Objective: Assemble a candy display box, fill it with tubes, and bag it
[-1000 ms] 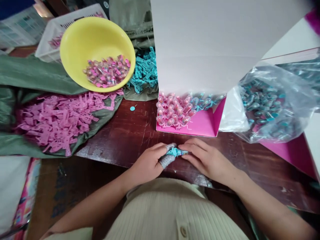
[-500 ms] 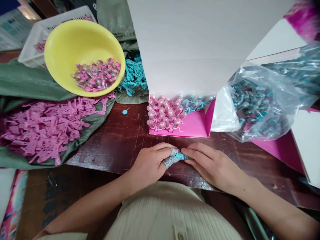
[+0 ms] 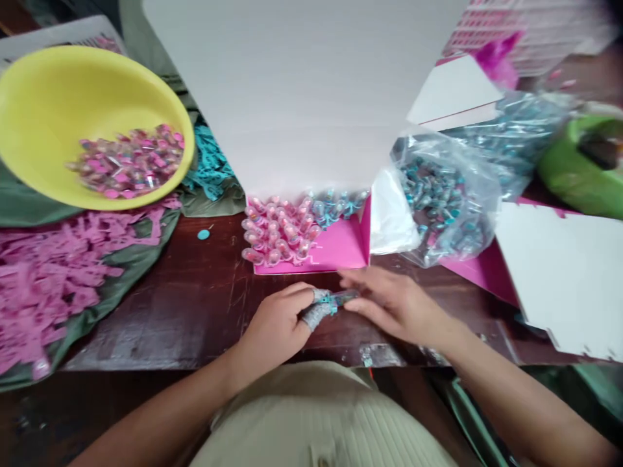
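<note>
My left hand point(image 3: 277, 321), its thumb and finger wrapped in grey tape, pinches a small teal plastic piece with a clear capsule point(image 3: 344, 297) pointing right. My right hand point(image 3: 402, 305) is at the capsule's far end with fingers spread apart; the thumb lies close to the tip, and I cannot tell whether it touches. Just beyond both hands stands a pink box point(image 3: 341, 250) with a tall white raised lid point(image 3: 311, 84). Pink capsule pieces point(image 3: 280, 233) stand in rows on its left side, with several teal ones point(image 3: 335, 206) along the back.
A yellow bowl point(image 3: 58, 78) of pink-capped capsules stands at left, above a heap of pink plastic pieces point(image 3: 53, 279). Teal pieces point(image 3: 211, 165) lie behind. To the right are a clear bag point(image 3: 479, 188) of teal-capped capsules, a white carton flap point(image 3: 559, 279) and a green container point(image 3: 584, 168).
The right fingers have opened and lifted off the capsule, showing more of it. My left hand keeps its pinch. The view has shifted to the right.
</note>
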Available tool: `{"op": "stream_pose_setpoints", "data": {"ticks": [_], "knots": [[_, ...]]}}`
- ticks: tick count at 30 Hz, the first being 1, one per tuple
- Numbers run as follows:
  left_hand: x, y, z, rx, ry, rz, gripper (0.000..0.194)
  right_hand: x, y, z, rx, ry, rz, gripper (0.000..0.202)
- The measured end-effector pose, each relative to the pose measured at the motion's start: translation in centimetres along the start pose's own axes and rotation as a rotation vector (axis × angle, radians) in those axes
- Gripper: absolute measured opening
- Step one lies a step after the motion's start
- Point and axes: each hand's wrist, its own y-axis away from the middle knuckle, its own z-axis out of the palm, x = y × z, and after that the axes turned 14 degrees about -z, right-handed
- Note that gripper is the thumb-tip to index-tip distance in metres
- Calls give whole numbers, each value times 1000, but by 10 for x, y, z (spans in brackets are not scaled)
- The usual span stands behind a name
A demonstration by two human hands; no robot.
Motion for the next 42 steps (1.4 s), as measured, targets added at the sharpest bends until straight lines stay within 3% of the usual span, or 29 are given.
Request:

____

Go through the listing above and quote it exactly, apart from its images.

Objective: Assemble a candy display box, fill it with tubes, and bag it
[-1000 ms] 
[-500 ms] 
[+0 ms] 
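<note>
My left hand point(image 3: 277, 321), its thumb and finger wrapped in grey tape, pinches a small teal plastic piece with a clear capsule point(image 3: 344, 297) pointing right. My right hand point(image 3: 402, 305) is at the capsule's far end with fingers spread apart; the thumb lies close to the tip, and I cannot tell whether it touches. Just beyond both hands stands a pink box point(image 3: 341, 250) with a tall white raised lid point(image 3: 311, 84). Pink capsule pieces point(image 3: 280, 233) stand in rows on its left side, with several teal ones point(image 3: 335, 206) along the back.
A yellow bowl point(image 3: 58, 78) of pink-capped capsules stands at left, above a heap of pink plastic pieces point(image 3: 53, 279). Teal pieces point(image 3: 211, 165) lie behind. To the right are a clear bag point(image 3: 479, 188) of teal-capped capsules, a white carton flap point(image 3: 559, 279) and a green container point(image 3: 584, 168).
The right fingers have opened and lifted off the capsule, showing more of it. My left hand keeps its pinch. The view has shifted to the right.
</note>
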Available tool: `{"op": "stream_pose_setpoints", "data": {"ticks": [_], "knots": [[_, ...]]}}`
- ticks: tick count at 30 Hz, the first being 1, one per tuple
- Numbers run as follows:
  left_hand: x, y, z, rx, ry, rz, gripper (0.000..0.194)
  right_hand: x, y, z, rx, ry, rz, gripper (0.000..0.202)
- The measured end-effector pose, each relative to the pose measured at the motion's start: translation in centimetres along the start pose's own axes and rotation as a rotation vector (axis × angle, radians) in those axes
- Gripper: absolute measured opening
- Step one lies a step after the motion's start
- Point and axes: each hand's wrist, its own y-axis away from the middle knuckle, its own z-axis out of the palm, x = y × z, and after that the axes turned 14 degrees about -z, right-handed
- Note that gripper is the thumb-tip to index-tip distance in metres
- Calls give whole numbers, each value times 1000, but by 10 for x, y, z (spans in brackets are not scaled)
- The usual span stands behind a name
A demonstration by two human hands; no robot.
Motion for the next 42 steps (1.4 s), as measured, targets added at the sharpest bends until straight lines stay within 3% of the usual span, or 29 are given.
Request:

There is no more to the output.